### Exercise goal
For the listing that follows, give again exactly the lines from the one with "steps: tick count" to the one with "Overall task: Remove", including both.

### Listed records
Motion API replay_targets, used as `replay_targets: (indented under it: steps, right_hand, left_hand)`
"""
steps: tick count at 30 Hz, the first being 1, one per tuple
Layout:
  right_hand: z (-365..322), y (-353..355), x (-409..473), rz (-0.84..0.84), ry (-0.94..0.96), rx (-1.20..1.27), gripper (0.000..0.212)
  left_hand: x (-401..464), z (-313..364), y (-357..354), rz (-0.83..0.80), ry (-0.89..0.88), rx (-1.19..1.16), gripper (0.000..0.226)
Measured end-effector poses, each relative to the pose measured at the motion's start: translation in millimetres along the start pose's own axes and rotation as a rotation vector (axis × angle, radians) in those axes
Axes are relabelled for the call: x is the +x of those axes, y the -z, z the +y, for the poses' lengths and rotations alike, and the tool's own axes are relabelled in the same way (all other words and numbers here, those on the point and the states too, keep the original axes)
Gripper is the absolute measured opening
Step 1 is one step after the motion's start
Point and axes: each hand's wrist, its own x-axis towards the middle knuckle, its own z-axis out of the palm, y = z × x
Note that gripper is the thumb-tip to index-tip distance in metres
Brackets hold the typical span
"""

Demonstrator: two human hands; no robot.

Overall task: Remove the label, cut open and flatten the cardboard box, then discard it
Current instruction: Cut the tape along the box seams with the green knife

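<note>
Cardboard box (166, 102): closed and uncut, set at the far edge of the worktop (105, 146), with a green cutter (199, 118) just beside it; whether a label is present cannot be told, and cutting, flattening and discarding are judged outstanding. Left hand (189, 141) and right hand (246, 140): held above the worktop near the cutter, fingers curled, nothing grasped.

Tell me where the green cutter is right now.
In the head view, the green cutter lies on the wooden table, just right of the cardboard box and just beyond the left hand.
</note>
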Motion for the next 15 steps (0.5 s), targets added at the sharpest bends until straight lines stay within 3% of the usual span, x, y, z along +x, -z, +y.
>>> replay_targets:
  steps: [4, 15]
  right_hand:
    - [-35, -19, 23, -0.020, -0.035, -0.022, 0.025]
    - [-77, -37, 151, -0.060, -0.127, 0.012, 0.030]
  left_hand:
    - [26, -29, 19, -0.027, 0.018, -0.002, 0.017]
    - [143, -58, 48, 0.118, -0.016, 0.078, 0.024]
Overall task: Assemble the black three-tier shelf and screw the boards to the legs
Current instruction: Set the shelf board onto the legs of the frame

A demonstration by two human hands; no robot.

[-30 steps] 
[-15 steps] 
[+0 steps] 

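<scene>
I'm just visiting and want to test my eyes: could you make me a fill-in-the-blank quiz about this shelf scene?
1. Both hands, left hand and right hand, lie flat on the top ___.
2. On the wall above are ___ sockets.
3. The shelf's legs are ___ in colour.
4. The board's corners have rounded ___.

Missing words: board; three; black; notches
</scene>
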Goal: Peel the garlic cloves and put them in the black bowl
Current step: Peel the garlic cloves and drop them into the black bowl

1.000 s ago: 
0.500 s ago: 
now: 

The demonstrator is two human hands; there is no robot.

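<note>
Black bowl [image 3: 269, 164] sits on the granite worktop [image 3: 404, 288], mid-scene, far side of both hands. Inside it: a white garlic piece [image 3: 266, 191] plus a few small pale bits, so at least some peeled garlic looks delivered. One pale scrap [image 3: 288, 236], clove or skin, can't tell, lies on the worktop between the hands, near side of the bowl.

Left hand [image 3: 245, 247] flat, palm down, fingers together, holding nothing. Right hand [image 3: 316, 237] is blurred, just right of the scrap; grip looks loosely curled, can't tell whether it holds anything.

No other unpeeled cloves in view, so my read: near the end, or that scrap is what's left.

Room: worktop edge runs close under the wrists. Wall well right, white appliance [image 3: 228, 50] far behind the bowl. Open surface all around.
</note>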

### Task answer
steps: tick count at 30 Hz, the first being 1, one per tuple
Layout:
  right_hand: z (-365..322), y (-353..355), x (-409..473), rz (-0.84..0.84), ry (-0.94..0.96), rx (-1.20..1.27), gripper (0.000..0.212)
  left_hand: x (-401..464), z (-313..364), y (-357..354), rz (-0.83..0.80), ry (-0.89..0.88), rx (-1.19..1.16), gripper (0.000..0.226)
Measured end-effector poses, each relative to the pose measured at the motion's start: translation in millimetres along the start pose's own axes and rotation as a rotation vector (axis × angle, radians) in those axes
Axes are relabelled for the call: x is the +x of those axes, y the -z, z the +y, for the poses' lengths and rotations alike, and the tool's own axes are relabelled in the same way (all other words and numbers here, those on the point and the states too, keep the original axes)
Gripper is the absolute measured opening
Step 1 is one step after the motion's start
Point and axes: each hand's wrist, its own x-axis towards the middle knuckle, its own z-axis out of the palm, y = z × x
Note that gripper is the thumb-tip to index-tip distance in metres
Brackets hold the typical span
"""

Demonstrator: two human hands; no robot.

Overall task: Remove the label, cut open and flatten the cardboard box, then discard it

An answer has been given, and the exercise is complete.